Stored data entries:

+-------+

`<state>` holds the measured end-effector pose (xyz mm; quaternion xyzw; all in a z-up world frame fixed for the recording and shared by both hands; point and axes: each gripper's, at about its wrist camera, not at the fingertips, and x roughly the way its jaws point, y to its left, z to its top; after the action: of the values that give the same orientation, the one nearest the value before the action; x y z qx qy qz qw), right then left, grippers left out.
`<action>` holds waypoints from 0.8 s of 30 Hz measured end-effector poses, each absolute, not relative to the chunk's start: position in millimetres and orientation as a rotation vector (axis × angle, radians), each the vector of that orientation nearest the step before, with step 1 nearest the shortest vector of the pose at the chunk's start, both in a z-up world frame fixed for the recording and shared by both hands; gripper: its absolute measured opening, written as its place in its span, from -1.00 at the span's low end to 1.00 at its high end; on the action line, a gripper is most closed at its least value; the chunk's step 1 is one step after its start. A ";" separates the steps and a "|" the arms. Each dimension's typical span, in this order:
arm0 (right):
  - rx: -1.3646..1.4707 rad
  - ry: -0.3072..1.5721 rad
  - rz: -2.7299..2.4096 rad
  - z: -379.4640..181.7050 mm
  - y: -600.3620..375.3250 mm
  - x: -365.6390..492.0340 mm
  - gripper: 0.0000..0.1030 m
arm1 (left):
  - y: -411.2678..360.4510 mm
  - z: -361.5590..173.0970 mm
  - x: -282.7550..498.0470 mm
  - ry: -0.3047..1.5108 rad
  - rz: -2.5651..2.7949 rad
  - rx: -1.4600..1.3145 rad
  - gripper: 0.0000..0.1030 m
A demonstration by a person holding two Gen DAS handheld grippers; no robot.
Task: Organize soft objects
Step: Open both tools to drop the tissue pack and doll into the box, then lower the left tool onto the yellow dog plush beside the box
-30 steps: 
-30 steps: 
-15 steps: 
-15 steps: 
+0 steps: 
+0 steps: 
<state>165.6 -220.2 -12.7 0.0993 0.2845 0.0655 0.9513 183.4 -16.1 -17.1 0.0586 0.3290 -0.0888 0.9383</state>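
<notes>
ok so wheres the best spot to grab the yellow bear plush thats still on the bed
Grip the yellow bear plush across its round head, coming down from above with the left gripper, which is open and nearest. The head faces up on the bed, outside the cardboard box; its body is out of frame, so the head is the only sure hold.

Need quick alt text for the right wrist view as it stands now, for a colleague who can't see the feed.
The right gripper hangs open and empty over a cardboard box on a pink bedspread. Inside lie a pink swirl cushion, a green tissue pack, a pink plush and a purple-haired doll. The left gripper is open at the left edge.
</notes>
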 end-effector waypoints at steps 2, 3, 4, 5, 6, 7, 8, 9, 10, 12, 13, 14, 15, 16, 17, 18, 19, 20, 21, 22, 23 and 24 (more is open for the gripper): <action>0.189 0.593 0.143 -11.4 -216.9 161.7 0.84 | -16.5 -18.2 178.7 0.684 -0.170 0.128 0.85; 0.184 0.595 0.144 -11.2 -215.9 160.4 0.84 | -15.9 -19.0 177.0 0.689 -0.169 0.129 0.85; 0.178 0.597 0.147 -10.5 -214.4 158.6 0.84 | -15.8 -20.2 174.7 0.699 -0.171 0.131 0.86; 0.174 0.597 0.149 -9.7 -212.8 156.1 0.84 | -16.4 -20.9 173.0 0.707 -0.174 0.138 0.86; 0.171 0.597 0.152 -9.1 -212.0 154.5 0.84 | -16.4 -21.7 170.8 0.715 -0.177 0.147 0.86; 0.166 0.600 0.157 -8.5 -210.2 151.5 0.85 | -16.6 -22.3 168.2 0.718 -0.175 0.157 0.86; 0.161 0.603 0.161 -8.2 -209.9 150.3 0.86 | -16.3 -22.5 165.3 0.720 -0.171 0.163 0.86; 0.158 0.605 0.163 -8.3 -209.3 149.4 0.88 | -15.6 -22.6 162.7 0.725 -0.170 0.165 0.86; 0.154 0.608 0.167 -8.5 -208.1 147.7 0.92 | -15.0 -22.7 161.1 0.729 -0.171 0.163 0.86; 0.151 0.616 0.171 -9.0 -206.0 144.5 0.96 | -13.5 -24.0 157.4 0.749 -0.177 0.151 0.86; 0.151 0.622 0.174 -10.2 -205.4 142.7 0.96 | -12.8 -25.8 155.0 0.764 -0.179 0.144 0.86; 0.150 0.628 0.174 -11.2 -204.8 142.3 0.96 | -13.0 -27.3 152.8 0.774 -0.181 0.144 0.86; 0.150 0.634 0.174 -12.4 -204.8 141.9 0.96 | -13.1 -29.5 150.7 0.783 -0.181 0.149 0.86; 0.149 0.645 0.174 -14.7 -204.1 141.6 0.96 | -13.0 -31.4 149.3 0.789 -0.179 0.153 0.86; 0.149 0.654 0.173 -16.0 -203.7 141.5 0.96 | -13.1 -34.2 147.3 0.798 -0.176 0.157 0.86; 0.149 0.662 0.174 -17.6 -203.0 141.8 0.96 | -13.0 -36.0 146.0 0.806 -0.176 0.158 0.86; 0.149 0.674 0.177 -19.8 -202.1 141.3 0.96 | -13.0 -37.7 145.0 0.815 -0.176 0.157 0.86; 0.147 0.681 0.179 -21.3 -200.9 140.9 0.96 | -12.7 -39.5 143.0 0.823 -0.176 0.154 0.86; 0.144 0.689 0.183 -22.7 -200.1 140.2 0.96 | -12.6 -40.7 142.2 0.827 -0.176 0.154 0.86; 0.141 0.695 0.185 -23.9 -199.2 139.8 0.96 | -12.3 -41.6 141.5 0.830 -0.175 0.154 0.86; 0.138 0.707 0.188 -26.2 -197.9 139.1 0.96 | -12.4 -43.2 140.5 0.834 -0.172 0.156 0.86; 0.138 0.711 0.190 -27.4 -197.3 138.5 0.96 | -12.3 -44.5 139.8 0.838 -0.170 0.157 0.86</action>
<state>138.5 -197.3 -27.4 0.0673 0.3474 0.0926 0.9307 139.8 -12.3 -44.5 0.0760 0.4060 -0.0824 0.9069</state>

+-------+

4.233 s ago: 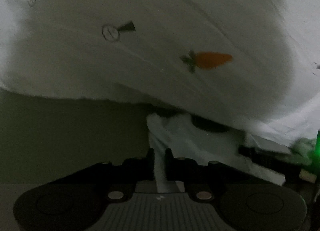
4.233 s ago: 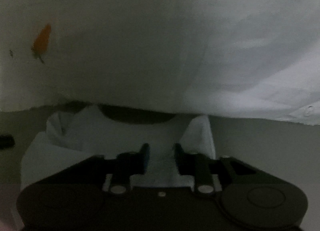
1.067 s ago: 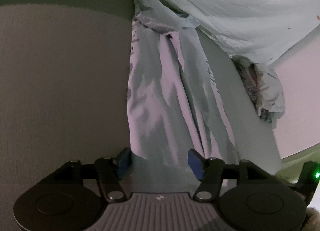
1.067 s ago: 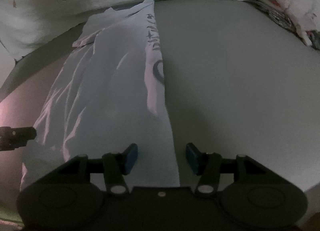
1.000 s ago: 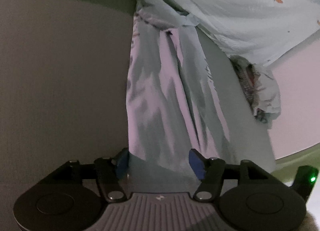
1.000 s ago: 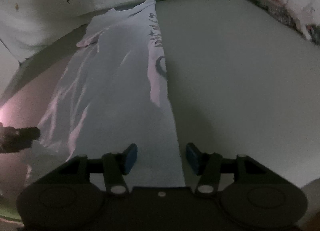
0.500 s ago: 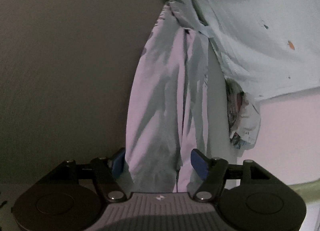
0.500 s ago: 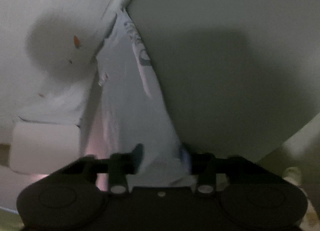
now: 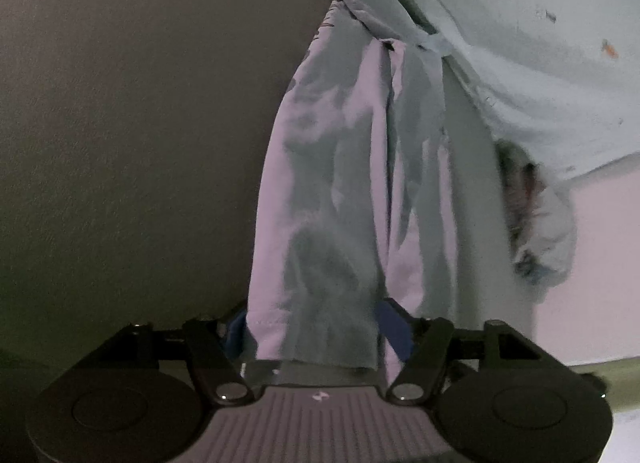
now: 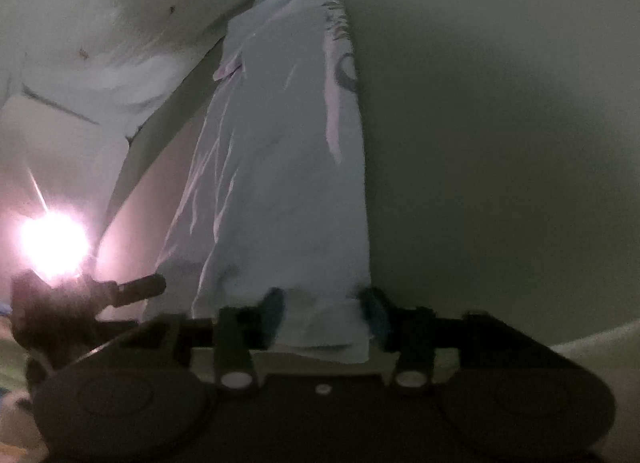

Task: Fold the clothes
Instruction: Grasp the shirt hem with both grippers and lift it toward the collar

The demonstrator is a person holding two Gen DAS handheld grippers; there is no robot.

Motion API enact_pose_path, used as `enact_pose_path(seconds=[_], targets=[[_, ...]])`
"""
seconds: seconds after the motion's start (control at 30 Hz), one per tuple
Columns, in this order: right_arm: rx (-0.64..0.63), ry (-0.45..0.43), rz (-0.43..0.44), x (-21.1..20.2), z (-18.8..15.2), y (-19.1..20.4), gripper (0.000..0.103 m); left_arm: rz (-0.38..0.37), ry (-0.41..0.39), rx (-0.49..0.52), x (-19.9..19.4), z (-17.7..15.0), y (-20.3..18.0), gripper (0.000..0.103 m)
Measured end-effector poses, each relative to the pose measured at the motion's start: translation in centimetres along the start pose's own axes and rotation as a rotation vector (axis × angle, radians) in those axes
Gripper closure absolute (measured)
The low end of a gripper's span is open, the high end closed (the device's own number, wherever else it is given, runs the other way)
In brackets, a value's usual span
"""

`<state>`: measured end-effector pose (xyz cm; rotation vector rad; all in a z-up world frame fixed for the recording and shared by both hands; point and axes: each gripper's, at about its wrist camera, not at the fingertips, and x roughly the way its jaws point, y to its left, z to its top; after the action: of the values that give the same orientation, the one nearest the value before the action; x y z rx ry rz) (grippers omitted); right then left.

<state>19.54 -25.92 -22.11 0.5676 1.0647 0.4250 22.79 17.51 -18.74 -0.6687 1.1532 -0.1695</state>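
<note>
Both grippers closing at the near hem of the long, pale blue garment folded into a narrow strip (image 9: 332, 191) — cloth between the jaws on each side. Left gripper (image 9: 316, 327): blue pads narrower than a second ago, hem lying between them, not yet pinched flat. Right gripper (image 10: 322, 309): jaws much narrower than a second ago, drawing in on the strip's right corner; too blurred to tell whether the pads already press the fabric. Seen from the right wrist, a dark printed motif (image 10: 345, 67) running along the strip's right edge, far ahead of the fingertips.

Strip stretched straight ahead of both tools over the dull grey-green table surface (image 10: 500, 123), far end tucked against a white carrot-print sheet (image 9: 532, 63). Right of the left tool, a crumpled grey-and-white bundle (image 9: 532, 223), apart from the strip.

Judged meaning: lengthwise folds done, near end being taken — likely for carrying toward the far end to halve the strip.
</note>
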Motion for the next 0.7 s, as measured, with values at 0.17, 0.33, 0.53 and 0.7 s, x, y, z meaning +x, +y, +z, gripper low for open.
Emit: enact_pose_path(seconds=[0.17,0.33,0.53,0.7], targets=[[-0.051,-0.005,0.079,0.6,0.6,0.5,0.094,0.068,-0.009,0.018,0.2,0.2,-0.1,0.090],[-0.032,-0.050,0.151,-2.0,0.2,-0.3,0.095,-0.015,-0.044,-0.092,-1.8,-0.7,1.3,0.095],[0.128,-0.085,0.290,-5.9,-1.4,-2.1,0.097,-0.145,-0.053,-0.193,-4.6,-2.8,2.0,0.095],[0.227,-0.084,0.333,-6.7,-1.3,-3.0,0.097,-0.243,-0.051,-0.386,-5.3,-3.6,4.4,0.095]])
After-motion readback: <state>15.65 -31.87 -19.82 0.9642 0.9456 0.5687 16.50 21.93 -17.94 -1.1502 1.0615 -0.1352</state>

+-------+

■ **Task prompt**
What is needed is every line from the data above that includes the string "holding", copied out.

■ **Result for this exercise**
A demonstration by a person holding two Gen DAS handheld grippers; no robot.
The demonstrator is a person holding two Gen DAS handheld grippers; there is no robot.

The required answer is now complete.